Até metade do século XIX, já era amplamente aceito que
o Estado deveria interceder nas desigualdades sociais. Mas a concepção continuava
a de que a pobreza era um estado natural, os pobres ainda eram culpados pela
situação de pobreza (principalmente, pela excessiva reprodução) e o Estado poderia
fazer ainda muito pouco. Mesmo políticas de proteção eram efetivadas apenas em
casos extremos. O mais progressista dos utilitaristas chegava a pregar apenas
política de promoção para a área da educação (privada) da classe trabalhadora,
tendo em vista a reduzir o crescimento populacional.
Também, até meados do século XIX perdurou um hiato de
pesquisa sobre pobreza, cuja última contribuição havia sido de Frederick Eden. Na saúde pública,
sobressaiu a descoberta da contaminação da água bebida pelos londrinos e o cólera que assolou a população. Essa descoberta exigiu estudos avançados que hoje
se pareceriam com as modernas avaliações de impacto em políticas públicas. O
Dr. John Snow mapeou a incidência de mortes de cólera na já metrópole, levando
à evidenciação do problema. Esse exemplo inaugurou ações públicas de saneamento
que desvelariam falhas de mercado que impactavam a pobreza. As políticas
públicas não consistiam mais somente de transferências em dinheiro mais também de
provisão de serviços.
Alguns expoentes nos estudos sobre a pobreza nessa época, entre eles pesquisadores
sociais e jornalistas, foram Friedrich
Engels (descrição das condições dos tralhadores em Manchester nos anos de
1840), Henry Mayhew (colunas em jornais sobre a pobreza em Londres nos anos de 1840),
Frederic Le Play (estudos sobre o orçamento das famílias trabalhadoras na
Europa) e Mathew Carey (uso de dados de orçamento e salários das famílias
pobres na Filadelfia nos anos de 1830).
Por volta de metade do século XIX, dados quantitativos
e análises estatísticas começavam a contribuir para uma melhor leitura da
pobreza. O estatístico alemão Ernst Engel
(1857) estudou a relação entre gastos em alimentação e o total dos gastos
familiares. Estes estudos resultaram na famosa Lei de Engel, que afirmava que, quanto
mais pobre a família, maior seria a proporção do orçamento destinada à alimentação,
ou de outra forma, anunciava a inelasticidade renda da demanda por alimentos.
Destacam-se também Charles Booth e Seebohm
Rowntree, que documentaram as condições de vida dos pobres em Londres e
York nos fins do século XIX. Fizeram uso de pesquisas domiciliares,
evidenciando as condições precárias da pobreza inglesa, mas também apontando melhora
das condições de vida da classe trabalhadora em comparação aos primeiros 50
anos do século. Atribui-se a Booth a adoção da primeira linha de pobreza – denominada de linha frugal – para mensurar o
problema. Estimou-se que cerca de 1 milhão de londrinos eram pobres, algo como
1/3 da população.
Esses relatórios influenciaram a introdução da pensão pública
(1908) e da previdência nacional (1911) na Inglaterra. Robert Hunter (1904)
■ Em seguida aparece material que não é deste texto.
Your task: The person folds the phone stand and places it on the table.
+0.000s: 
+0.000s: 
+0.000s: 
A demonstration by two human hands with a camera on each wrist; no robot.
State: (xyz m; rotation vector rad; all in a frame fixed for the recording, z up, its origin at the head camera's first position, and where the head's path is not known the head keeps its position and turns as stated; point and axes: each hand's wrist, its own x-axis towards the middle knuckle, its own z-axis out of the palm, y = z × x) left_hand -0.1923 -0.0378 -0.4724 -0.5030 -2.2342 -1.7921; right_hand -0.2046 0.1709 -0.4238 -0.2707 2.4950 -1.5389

procedeu a similares estudos nos Estados Unidos, estimando 10 milhões de pobres
em 1900, enquanto Mann realizava tais estudos também na Índia.
O final do século XIX testemunhou o surgimento de
técnicas estatísticas que foram muito úteis para a economia e as ciências
sociais, auxiliando a pesquisa sobre a pobreza e políticas de combate à
pobreza. A regressão linear emergiu da biologia com a contribuição do Sir
Francis Galton sobre herança. Karl
Pearson (1896) desenvolveu a formulação tradicional que acabou sendo
utilizada nas ciências sociais aplicadas.